TASK GOAL: Every line in the listing that holds "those" counts once; state the total and nothing more.

INPUT DATA:
* * * *

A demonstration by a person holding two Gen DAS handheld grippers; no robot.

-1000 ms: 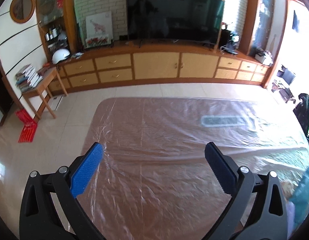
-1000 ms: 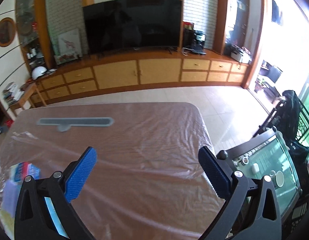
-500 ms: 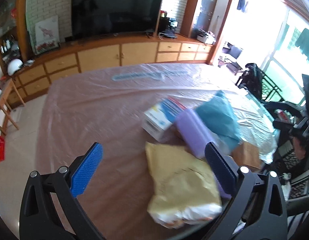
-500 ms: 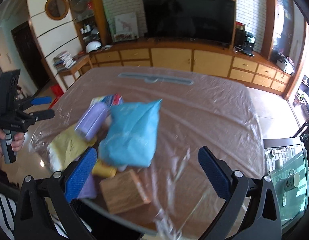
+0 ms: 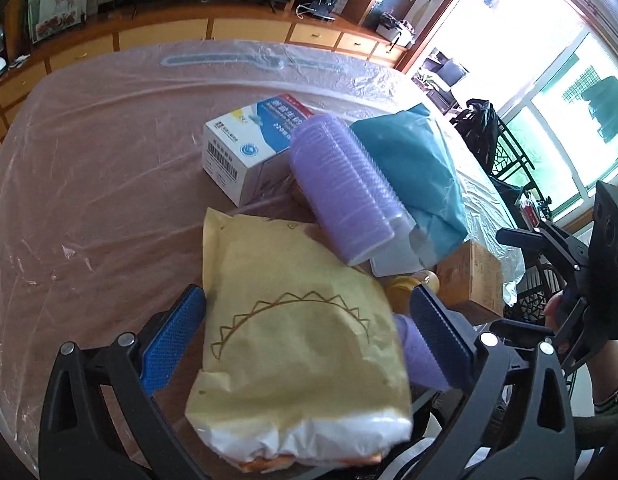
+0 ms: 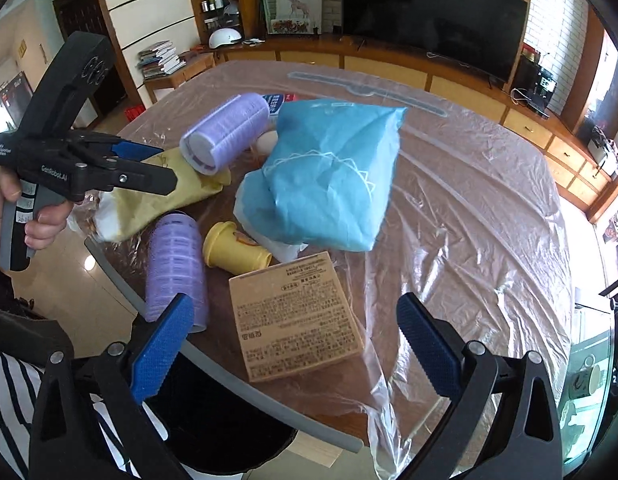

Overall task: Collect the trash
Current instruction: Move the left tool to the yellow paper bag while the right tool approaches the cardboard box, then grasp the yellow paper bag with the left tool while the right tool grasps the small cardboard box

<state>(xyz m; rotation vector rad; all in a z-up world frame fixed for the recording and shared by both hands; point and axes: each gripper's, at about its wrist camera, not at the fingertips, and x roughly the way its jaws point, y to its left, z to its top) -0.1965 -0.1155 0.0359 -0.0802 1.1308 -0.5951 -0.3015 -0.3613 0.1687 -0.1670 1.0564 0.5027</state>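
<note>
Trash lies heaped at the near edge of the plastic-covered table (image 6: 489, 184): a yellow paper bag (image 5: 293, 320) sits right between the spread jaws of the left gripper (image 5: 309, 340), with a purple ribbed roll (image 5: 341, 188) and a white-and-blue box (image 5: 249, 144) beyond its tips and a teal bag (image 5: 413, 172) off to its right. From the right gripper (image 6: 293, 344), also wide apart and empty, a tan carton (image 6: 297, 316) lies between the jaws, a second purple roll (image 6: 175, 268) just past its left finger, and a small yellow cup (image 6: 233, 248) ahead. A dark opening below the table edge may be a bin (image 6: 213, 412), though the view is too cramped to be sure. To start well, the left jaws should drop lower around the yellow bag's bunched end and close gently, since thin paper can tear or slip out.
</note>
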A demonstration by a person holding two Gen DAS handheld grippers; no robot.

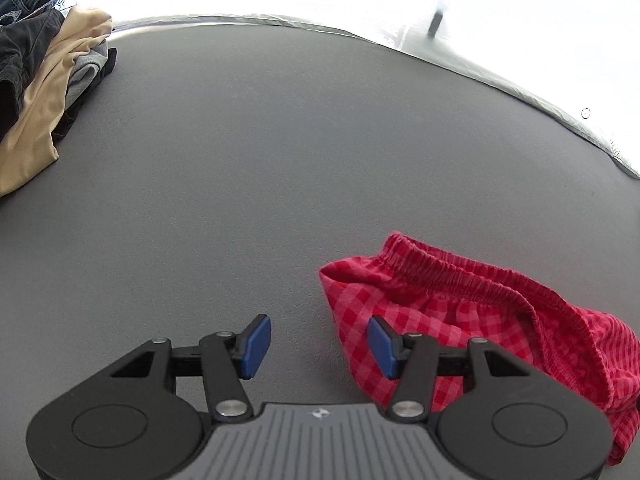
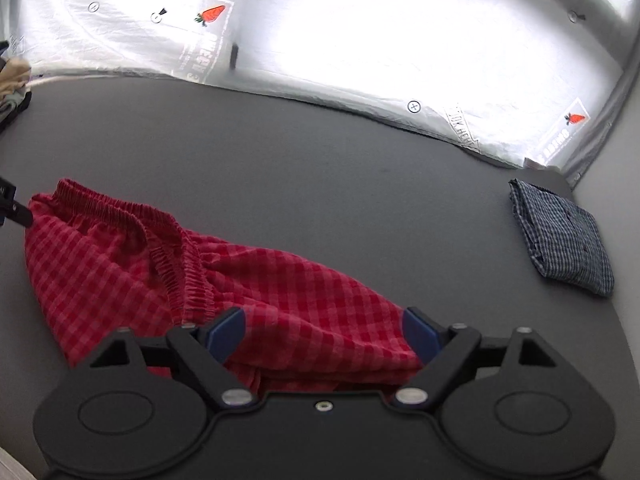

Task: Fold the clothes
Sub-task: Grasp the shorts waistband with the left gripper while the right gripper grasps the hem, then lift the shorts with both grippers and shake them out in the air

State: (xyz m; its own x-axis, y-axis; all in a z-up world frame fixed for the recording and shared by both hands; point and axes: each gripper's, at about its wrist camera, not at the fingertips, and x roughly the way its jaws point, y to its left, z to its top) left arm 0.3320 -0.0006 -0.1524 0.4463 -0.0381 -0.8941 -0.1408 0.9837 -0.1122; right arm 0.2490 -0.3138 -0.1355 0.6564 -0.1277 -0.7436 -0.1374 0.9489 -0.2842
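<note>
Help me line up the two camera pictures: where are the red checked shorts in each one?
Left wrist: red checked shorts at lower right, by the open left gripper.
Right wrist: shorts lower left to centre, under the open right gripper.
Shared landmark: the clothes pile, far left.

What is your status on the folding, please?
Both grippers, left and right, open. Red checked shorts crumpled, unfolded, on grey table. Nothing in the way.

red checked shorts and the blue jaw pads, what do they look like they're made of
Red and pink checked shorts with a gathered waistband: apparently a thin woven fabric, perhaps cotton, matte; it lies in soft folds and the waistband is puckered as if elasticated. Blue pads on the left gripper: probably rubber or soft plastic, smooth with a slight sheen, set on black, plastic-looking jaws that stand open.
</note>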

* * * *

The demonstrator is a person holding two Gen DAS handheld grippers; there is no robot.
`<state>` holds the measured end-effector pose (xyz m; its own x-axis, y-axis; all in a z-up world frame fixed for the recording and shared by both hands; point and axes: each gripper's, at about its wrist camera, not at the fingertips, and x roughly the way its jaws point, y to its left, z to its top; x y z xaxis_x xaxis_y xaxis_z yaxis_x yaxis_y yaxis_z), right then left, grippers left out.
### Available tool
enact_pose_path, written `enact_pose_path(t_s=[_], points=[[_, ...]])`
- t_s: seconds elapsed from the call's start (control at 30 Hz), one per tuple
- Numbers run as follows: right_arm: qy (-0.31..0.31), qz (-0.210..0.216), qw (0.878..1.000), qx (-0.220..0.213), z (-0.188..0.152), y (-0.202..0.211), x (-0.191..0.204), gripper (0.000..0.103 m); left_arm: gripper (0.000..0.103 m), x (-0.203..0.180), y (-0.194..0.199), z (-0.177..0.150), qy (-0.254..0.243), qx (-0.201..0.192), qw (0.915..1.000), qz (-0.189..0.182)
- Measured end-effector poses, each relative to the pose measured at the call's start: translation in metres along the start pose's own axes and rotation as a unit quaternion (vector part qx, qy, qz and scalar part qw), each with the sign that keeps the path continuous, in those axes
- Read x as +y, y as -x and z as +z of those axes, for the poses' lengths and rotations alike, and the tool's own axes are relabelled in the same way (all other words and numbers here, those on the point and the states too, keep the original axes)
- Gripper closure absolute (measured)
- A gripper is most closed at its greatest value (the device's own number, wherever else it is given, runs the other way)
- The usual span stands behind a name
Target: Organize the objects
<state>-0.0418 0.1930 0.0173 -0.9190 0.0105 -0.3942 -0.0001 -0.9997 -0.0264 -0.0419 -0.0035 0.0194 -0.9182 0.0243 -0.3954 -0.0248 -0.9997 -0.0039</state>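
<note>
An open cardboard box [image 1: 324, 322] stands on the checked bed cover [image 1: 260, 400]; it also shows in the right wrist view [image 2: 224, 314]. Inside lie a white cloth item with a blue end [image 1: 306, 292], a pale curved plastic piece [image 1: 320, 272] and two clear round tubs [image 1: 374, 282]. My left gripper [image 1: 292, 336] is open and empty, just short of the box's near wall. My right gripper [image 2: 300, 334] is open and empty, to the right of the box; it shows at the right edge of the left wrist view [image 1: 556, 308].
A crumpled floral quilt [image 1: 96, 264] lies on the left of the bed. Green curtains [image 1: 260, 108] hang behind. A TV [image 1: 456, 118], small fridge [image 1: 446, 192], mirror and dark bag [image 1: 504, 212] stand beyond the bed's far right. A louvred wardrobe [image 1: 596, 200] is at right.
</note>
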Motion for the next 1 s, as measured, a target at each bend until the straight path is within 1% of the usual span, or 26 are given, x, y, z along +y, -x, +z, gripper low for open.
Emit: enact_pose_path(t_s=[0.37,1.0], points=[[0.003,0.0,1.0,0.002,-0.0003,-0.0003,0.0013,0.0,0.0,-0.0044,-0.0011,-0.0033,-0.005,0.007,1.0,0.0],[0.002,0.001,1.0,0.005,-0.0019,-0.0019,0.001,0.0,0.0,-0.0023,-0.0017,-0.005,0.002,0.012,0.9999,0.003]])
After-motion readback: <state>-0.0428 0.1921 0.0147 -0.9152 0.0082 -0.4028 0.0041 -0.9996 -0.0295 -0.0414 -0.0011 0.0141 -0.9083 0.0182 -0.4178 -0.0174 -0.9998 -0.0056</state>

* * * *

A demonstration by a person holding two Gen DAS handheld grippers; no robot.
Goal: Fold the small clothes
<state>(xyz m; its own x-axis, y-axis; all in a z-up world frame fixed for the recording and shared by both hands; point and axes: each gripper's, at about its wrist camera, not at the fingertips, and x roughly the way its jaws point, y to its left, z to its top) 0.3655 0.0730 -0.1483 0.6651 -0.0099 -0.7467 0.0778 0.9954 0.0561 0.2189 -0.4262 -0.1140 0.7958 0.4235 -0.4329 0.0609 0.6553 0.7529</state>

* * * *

SOLUTION TO THE PROBLEM: 2